Каким он показался психиатру?


“Задумчивый, никогда не жалующийся на жизненные невзгоды и как будто не замечавший лишений того сурового периода, тихий и предупредительный, он пользовался всеобщей любовью своих соседей (...) Мой новый пациент как будто обрадовался человеку, имеющему с ним общие интересы, он оказался мягким, простодушно-приветливым и с готовностью пошел навстречу медицинскому и экспериментально-психологическому исследованию. Я не ошибусь, если скажу, что он отнесся к ним с интересом”.


Каковы же были результаты клинического обследования?


Как ни удивительно, но даже в то скудное время “соматическое состояние” Хлебникова было “довольно удовлетворительно”. В отношении же психического состояния, как убедился профессор Анфимов, “все ограничивалось врожденным уклонением от среднего уровня, которое приводило к некоторому внутреннему хаосу, но не лишенному богатого содержания”.

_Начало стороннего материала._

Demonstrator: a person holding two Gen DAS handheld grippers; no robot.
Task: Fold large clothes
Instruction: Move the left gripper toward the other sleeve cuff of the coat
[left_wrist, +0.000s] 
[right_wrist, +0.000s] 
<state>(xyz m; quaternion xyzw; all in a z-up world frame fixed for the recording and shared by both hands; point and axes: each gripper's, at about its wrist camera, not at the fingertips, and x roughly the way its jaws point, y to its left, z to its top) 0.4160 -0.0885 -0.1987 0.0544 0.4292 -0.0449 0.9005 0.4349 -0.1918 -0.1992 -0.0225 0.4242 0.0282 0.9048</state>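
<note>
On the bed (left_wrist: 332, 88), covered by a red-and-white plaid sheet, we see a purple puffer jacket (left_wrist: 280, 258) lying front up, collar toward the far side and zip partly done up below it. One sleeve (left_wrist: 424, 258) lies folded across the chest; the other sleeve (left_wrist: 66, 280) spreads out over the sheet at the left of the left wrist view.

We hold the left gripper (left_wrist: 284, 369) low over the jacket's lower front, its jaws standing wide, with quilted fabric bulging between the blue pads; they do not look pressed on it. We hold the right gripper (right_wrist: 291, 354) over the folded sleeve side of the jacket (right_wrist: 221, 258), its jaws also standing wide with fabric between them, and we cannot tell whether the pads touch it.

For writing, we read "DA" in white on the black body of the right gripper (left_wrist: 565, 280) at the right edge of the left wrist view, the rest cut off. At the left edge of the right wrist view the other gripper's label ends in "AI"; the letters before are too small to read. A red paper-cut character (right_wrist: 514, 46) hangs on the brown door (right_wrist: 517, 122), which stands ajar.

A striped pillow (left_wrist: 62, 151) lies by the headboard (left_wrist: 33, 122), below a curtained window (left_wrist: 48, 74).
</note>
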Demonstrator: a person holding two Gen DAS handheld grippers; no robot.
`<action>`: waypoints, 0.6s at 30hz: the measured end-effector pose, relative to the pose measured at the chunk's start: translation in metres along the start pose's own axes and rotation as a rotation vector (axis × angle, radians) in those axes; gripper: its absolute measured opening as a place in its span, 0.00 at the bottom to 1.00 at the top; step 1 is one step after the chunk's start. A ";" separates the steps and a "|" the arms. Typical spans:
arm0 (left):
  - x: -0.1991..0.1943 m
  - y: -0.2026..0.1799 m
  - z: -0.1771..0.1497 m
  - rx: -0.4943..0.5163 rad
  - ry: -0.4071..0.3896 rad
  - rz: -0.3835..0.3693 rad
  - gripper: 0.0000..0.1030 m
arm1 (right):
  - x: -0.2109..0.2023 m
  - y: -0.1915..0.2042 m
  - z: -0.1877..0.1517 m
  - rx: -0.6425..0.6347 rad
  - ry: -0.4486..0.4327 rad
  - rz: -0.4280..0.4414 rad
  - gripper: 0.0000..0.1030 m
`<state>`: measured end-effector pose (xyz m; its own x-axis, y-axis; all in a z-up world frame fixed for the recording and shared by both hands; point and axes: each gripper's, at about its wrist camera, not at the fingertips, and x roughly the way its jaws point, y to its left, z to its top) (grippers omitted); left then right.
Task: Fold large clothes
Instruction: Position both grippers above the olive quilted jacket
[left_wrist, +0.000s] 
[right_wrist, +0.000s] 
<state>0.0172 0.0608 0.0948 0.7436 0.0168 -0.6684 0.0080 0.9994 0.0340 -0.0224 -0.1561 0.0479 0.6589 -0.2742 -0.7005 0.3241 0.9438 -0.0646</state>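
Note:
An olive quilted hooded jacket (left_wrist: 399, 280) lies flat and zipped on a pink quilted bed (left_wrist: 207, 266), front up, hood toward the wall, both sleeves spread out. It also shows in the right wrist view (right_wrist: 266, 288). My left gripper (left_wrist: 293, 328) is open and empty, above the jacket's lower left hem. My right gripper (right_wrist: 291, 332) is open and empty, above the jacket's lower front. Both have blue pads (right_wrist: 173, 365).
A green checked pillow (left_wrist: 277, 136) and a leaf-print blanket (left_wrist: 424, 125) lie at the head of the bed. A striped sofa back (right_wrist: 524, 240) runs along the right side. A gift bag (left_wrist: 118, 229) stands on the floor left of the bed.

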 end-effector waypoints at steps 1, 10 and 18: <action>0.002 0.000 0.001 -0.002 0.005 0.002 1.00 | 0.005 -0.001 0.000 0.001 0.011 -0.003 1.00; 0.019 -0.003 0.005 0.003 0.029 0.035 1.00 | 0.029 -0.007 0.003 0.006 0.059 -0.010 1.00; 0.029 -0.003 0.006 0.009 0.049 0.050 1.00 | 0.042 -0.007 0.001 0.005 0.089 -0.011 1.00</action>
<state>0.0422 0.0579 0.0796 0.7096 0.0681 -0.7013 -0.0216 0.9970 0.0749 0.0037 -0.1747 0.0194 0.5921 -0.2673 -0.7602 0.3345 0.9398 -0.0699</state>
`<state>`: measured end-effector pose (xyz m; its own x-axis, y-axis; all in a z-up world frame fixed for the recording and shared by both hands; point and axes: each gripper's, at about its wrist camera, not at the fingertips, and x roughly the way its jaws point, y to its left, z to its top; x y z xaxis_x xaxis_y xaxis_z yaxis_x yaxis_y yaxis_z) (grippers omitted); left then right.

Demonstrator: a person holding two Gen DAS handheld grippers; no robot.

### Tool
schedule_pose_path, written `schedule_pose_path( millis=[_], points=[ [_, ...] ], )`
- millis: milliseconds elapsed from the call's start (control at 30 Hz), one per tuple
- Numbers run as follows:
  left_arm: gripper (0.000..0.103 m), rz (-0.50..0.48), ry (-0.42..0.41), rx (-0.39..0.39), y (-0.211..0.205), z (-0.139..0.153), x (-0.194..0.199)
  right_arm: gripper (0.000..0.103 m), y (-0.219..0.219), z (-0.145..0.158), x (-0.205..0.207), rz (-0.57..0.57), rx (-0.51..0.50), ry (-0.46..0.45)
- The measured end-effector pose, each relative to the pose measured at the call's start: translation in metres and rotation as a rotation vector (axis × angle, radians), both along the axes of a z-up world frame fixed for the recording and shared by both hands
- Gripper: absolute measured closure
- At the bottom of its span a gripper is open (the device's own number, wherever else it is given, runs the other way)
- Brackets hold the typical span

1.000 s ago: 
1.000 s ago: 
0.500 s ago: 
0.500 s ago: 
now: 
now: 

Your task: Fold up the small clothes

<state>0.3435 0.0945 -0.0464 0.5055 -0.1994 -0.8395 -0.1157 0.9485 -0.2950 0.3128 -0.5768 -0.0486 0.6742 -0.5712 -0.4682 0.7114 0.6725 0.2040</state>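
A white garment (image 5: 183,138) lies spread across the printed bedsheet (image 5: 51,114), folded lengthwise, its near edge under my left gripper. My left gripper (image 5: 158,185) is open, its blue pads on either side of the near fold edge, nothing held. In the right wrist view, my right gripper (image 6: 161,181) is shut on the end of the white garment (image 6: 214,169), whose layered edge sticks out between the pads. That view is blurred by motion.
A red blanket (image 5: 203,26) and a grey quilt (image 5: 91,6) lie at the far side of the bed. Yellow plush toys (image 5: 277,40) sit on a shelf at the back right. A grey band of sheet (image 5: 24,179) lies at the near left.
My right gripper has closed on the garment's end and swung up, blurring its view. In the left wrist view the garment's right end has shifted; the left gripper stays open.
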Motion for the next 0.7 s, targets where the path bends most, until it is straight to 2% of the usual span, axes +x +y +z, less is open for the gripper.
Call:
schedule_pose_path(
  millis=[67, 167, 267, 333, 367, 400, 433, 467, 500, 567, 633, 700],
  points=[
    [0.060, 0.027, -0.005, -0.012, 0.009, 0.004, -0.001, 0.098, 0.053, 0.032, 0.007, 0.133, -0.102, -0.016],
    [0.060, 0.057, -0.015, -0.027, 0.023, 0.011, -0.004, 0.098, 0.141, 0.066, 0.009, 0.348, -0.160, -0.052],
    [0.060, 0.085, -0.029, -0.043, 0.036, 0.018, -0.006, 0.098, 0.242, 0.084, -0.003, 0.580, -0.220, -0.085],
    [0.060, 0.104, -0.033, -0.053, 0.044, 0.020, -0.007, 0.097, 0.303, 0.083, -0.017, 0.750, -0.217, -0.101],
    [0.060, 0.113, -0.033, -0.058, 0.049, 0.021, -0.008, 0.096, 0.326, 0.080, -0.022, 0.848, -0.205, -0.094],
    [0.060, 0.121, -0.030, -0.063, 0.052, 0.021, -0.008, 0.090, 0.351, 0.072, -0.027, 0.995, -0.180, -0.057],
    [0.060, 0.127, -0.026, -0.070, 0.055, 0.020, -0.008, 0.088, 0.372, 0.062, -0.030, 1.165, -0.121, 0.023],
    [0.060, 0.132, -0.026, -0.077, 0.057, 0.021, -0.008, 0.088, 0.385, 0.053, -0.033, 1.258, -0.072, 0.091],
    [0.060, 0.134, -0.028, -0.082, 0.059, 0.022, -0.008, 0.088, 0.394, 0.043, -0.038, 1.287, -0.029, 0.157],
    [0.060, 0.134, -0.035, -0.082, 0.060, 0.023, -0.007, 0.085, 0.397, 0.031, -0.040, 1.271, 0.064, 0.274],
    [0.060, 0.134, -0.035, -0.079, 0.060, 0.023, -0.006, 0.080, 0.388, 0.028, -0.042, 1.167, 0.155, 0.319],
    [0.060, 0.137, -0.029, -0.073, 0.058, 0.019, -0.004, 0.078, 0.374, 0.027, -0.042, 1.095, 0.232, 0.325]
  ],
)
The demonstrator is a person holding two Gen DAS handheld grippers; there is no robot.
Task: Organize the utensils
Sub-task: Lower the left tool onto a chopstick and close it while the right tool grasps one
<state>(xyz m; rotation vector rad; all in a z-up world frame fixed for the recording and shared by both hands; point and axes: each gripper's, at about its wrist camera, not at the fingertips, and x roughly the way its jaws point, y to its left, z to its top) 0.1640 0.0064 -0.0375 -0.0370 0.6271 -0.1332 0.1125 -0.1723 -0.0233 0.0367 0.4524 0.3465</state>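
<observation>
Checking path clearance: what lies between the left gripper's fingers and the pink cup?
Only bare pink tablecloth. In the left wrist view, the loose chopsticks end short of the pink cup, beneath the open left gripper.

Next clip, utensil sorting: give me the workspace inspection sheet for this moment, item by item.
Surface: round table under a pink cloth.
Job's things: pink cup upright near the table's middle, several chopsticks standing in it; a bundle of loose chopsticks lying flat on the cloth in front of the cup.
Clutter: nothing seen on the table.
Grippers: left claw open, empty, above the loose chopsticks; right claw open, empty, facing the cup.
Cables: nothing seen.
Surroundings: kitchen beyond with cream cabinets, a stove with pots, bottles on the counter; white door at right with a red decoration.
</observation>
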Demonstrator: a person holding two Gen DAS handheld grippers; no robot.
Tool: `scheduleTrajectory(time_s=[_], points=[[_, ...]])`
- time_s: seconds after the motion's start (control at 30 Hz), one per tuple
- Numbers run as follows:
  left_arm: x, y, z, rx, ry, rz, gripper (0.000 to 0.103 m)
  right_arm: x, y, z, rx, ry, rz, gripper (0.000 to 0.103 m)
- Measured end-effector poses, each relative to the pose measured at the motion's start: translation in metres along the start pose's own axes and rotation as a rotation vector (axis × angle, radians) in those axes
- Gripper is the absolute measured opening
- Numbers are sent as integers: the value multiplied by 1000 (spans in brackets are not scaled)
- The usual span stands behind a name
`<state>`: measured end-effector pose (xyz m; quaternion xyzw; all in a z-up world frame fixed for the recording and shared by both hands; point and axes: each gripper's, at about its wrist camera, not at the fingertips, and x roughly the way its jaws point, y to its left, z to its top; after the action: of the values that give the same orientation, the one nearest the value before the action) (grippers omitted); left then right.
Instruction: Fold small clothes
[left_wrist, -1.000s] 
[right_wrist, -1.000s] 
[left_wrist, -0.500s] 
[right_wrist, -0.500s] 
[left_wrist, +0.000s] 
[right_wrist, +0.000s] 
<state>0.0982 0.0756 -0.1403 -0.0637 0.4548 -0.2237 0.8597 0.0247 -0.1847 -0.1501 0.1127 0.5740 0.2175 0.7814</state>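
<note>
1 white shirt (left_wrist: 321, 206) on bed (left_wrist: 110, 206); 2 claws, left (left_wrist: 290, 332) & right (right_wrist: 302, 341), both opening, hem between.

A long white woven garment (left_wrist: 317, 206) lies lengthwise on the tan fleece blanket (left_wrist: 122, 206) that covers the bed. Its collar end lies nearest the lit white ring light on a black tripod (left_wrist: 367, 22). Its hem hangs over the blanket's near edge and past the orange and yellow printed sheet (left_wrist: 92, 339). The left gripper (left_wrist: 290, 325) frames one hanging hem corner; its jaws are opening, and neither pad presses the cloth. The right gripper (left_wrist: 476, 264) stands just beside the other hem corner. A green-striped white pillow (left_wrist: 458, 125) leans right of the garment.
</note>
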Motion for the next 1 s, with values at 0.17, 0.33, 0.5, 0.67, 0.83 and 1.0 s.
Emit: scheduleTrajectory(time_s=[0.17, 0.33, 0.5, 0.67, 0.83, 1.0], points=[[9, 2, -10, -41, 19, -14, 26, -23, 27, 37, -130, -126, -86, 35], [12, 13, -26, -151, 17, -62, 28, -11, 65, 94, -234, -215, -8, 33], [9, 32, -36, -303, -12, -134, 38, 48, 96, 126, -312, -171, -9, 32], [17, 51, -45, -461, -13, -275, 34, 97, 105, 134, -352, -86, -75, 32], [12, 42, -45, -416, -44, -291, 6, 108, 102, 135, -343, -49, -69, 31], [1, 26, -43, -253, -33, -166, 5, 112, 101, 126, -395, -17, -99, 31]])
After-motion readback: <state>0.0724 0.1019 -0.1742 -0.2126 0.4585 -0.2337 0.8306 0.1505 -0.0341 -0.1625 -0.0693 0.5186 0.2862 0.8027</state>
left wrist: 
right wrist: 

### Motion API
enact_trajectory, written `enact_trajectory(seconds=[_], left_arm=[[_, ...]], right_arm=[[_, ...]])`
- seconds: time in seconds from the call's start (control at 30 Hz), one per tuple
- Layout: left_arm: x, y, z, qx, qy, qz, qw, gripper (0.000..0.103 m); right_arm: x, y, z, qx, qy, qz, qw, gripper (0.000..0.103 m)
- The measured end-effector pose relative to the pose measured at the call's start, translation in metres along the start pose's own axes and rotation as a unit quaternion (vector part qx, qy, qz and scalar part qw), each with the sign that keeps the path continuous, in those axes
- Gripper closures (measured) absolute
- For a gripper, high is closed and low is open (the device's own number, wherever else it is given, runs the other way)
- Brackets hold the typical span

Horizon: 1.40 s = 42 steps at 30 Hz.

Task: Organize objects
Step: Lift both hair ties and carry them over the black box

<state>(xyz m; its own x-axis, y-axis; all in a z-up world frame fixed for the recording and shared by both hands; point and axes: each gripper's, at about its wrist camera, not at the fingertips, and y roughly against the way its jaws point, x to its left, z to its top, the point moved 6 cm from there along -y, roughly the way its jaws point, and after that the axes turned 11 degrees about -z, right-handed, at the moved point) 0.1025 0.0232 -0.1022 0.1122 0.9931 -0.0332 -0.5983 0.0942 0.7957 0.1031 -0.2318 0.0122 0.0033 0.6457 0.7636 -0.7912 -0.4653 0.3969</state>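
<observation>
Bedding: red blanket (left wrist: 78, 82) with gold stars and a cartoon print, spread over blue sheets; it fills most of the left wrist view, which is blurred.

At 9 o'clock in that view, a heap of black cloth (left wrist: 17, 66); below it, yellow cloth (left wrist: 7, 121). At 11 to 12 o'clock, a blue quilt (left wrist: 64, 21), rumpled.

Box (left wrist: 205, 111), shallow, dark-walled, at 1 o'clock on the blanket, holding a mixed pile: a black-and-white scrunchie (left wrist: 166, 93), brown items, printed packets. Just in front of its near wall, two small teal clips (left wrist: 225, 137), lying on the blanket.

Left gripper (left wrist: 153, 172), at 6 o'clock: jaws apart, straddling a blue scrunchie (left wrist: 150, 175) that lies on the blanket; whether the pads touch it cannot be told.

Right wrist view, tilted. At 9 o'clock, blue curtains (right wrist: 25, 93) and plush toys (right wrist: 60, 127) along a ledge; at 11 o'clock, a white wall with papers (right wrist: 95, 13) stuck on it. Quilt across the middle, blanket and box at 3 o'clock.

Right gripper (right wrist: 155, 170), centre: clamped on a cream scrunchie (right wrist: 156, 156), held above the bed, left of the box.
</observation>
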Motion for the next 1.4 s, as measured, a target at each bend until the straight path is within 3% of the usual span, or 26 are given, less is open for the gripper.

К этому примечательному заключению мы еще вернемся, хотя и здесь нельзя не заметить, что было бы как раз удивительно, если бы сознание поэта ограничивалось средним уровнем.


С психиатрической точки зрения, справедливо признавал профессор Анфимов, поэта следовало бы отнести к типу импульсивных людей, оригиналов и чудаков.


Однако положение самого профессора Анфимова оказалось достаточно сложным. Ответив на вопрос quid est?, он обязан был ответить и на вопрос практический — quid est faciendum? — что в условиях гражданской войны было делом далеко не безопасным. И надо отдать должное мужеству и ответственности врача, в своем официальном заключении признавшего Хлебникова негодным к военной службе.


Он спас поэта. Более того, не будучи вообще человеком искушенным в новейшей литературе, он все же сохранил в своем архиве ценные биографические сведения, сообщенные ему поэтом, и, главное, рукописи его произведений, написанных на Сабуровой даче.


Вот теперь, наконец, мы можем перейти собственно к предмету этого отступления. Дело в том, что в ходе экспериментально-психологического обследования Хлебников написал несколько произведений на темы, заданные психиатром для “изучения способности фантазии”.


Они представляют для нас исключительный интерес еще и потому, что, как мы сейчас догадываемся, эксперимент тут ставился обоюдный: с одной стороны — психологический, с другой — поэтический, и таким образом мы оказываемся свидетелями своеобразного, весьма драматического и увлекательного диалога поэта с психиатром.


В соответствии с задачей исследования предложенные психиатром темы имели откровенно провоцирующий, “безумный” или по меньшей мере “амбивалентный” характер: охота, карнавал, лунный свет; а также: чары, тоска, ангелы.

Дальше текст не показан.